This weekend has been the longest weekend ever. In an effort not to spend so much money since I don't get paid like a full time grown up anymore, I try to cut back on trips and not go into the mall. My lack of traveling is not solely due to limited funds, this is part of my bigger picture to focus on why I am here in this small cowtown. I am here to get.my.PhD.....
When I set out on this new venture in life, I clearly scoped the town out to see if I could live here for a minimum of three years...and I obviously reached the conclusion that it was doable. I mean what's the big deal, I am from a small town.....where there is nothing to do...but get pregnant, deal drugs, join a gang or all of thee above. So hey, no biggie moving here I thought....Well problem is, my spirit and heart is bigger then the small town social flow or mentality for that matter.
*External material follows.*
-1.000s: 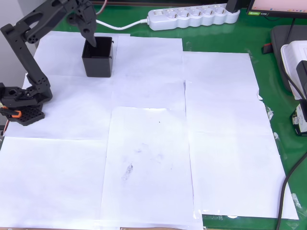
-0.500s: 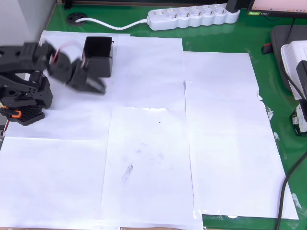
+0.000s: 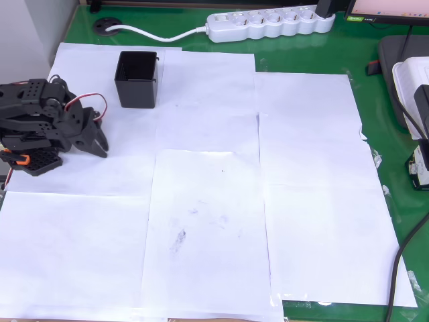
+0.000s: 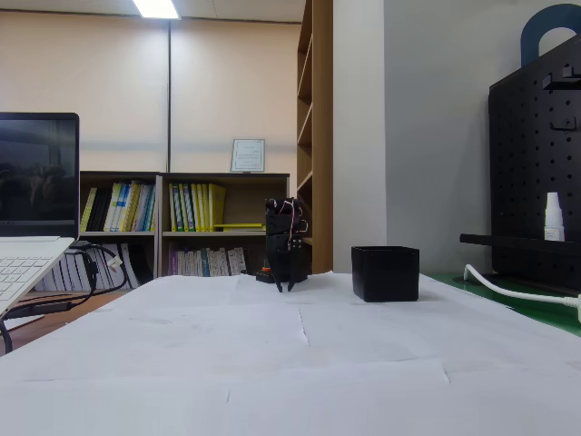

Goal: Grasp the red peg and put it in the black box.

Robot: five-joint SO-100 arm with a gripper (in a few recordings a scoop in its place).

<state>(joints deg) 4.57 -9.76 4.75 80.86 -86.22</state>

I tend to gravitate toward medium sized metropolitan cities..where on any given night if I feel like going somewhere, I could. There were always options. Here is a different story....there are limited options, if that's what you care to call them.
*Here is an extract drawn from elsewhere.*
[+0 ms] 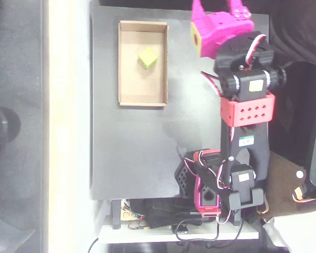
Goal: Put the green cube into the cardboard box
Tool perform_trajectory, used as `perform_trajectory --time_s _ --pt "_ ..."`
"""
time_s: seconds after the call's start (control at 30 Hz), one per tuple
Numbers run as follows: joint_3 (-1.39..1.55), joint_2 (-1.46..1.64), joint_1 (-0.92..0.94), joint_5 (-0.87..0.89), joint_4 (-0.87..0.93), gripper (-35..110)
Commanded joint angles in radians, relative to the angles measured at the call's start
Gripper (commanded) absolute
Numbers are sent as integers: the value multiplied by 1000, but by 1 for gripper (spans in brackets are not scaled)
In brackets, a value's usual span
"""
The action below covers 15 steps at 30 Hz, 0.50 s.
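Lime-green plastic cube [147,57] lies on the pale floor of the shallow tan cardboard box [123,63], in its upper half in the overhead view, touching no wall. The box rests on the dark grey worktop [137,142]. Well apart to the right, the magenta pincer [217,9] holds nothing; whether its jaws stand wide or narrow cannot be told.

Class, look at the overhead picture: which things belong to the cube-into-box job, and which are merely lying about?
Belong to the job:
green cube, lying inside the box
cardboard box, on the dark table
magenta gripper, away from the box

Lying about:
tangle of cables at the table's lower edge
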Motion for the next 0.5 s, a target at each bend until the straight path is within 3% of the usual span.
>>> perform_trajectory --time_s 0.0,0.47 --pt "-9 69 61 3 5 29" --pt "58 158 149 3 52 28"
Most people characterize me as a social butterfly which I find amusing because I have never categorized myself as that. Maybe because deep down inside, I know I am a loner, but appear to be social to the outside world.....*shrug...but this weekend, I craved some type of interaction outside of academics with someone. (I wonder if there is some strange correlation between being a loner and being a social butterfly. Seems like an oxymoron, but highly plausible) I wouldn't mind socializing with people from school, but I wanted to socialize in an environment that is non academically related, preferably over drinks....LOTS OF DRINKS.
I played myself on so many levels by staying in cowtown. I could have went home to a wedding, but I could not justify to myself driving 11 hrs for a wedding....The GHOE took place this weekend, but I opted not to go because the people I were really close with would not be in attendance..and again, back to this saving money thing. I couldn't justify spending the rent money on homecoming weekend. So I stayed in cowtown.
I'm not sure how to identify my emotions right now, but I literally was about to lose it this weekend. I miss the south, southern culture....just being immersed in it. I'm a southern/eastern girl at heart with a urban flare. None of these exist in So. Illinois. I missed the familiarity of the South. The music, the food, HBCU homecomings, hell I miss my parents. Is this what being homesick feels like? That would totally be weird. In all of my l0 years that I have been living away from home (two of which I moved back home, but was depressed most of the time) I have NEVER..EVER...BEEN HOMESICK. NEVER!! Maybe it was just an off weekend but either way, something has got to give....
I do not know whether I should reinvent my social life, or just have a memorial for it. Like lay it to rest for the next few years. It's not like I don't have enough on my plate of things that need to be done. Maybe I am spazzin' out because my options have been taken away from me...that's it. I'm a person that enjoys options, and right now I feel like my hands are tied and I have none. Everyone says hop in the car and go to St. Louis of Chicago...yeah..that's cool and all, but hell I'm use to going down the street and being content with that. Not gassing up the car and making a damn day trip out of having some casual fun. I'm in such a FML mood right now.
This is probably my next to last rant about the current state of my social life right now. I'll get over it like everything else in life. I am just a little party deprived right now. yeah...I have no choice but to get over it..this is what I signed up for.